The U.S. Securities and Exchange Commission (SEC) settled with 16 firms, including various affiliated brokerage and advisory firms, after the regulator’s investigations found “pervasive and longstanding uses of unapproved communication methods” at all of them.

According to the SEC’s orders, the brokerage firms admitted their employees communicated about work through personal text messages. The advisory firms admitted that their employees communicated investment recommendations and advice over text, and that the firms didn’t maintain records of these communications.

“By failing to maintain and preserve required records, some of the firms likely deprived the SEC of these off-channel communications in various SEC investigations,” the regulator said in a release, adding that the failures involved employees at multiple levels, including supervisors and senior managers.

The firms admitted the misconduct and have begun taking action to enhance their compliance with the record keeping rules. They are also paying financial penalties.

The sanctioned firms include affiliates of Northwestern Mutual Investment Services LLC (US$16.5 million), Guggenheim Securities LLC firms (US$15 million), Oppenheimer & Co. Inc. (US$12 million), Cambridge Investment Research Inc. (US$10 million), Key Investment Services LLC (US$10 million), Lincoln Financial Advisors Corp. (US$8.5 million) and U.S. Bancorp Investments Inc. (US$8 million).

A trio of affiliated firms that self-reported the violations — the Huntington Investment Co., Huntington Securities Inc. and Capstone Capital Markets LLC — agreed to pay a US$1.25-million penalty.

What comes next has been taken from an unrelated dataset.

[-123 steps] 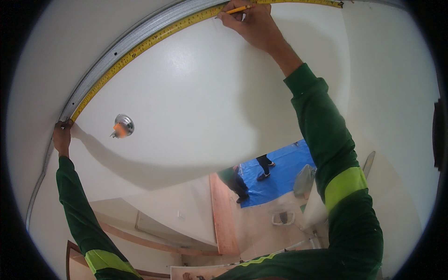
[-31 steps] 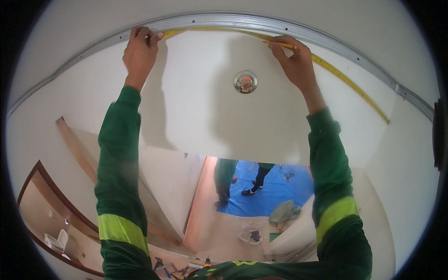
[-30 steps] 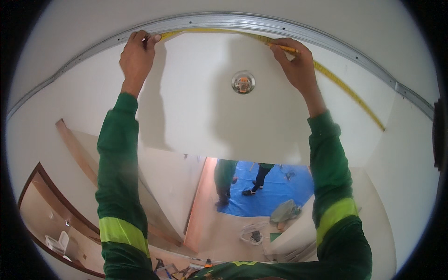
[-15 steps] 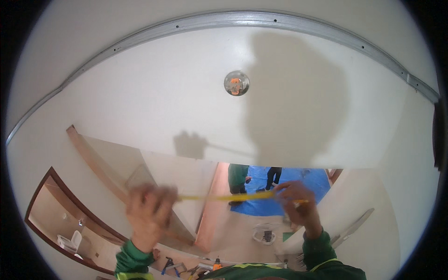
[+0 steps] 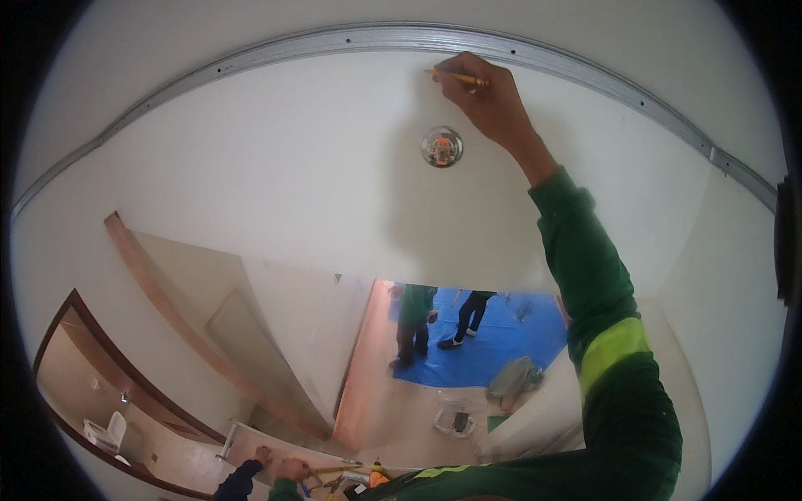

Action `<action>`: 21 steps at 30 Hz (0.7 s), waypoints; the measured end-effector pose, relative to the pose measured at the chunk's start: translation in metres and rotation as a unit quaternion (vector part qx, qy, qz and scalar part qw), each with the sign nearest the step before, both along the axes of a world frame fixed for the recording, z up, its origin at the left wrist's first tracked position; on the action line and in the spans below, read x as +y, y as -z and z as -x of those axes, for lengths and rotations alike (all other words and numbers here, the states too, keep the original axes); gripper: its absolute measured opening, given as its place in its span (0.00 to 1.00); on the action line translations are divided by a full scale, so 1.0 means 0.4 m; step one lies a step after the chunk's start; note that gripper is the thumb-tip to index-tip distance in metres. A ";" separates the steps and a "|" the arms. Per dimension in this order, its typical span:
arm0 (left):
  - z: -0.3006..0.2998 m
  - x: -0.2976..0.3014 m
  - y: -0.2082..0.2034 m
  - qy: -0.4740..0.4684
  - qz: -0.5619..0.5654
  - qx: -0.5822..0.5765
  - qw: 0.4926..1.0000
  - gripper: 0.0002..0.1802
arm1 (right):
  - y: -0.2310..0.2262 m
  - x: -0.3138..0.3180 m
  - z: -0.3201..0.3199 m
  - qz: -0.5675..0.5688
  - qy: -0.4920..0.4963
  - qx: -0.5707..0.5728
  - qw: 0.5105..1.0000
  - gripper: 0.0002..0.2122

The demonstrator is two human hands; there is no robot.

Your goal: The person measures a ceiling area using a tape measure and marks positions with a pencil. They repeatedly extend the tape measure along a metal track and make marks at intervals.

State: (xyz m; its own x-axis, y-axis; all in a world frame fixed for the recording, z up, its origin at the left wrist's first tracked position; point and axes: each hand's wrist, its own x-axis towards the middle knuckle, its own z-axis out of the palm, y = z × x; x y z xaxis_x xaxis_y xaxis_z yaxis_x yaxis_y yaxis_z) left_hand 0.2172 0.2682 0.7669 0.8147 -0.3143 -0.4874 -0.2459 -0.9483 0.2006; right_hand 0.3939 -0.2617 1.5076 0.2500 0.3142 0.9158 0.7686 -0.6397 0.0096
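Note:
Up near the metal track, my right hand (image 5: 484, 90) grips a yellow pencil (image 5: 461, 79), its tip at the white wall (image 5: 334, 150) just below the track (image 5: 434, 37). Low in the view is my left hand (image 5: 292, 469), small and partly cut off, with its fingers curled. A yellow tape measure (image 5: 330, 469) runs out from that hand over the tools; its case is not visible. A round chrome-rimmed fitting (image 5: 441, 147) with orange inside sits in the wall under my right hand.
Beside my left hand is another person's hand (image 5: 263, 455) in a dark sleeve. Tools, including an orange-and-black one (image 5: 378, 478), lie below. Two people stand by a blue tarp (image 5: 510, 334) on the floor. A grey bundle (image 5: 514, 377) and a doorway (image 5: 54, 334) also show.
The yellow tape is no longer stretched between my hands. My right hand has risen with the pencil to the wall under the track; my left has dropped toward the tools.

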 end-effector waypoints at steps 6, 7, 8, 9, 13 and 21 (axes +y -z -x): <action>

“Today’s actions against these 16 firms result from our continuing efforts to ensure that all regulated entities comply with the recordkeeping requirements, which are essential to our ability to monitor and enforce compliance with the federal securities laws,” said Gurbir Grewal, director of the SEC’s enforcement division, in a release.

“Once again, one of these orders is not like the others: Huntington’s penalty reflects its voluntary self-report and cooperation,” he said.